Exercise objective. Go over the listing that follows and work out how many lines have the string "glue"; reply with the number by itself.

Data section.
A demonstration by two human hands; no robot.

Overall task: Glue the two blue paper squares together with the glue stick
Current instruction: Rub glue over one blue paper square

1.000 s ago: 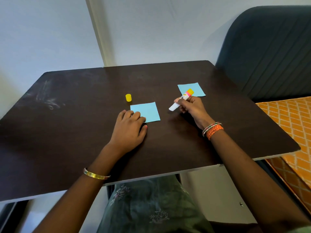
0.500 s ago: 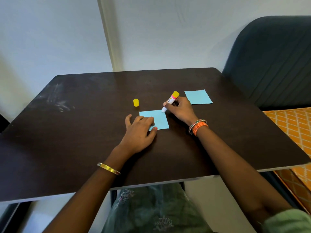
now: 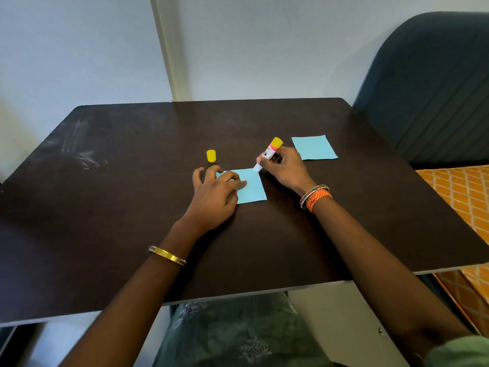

Written reply. 2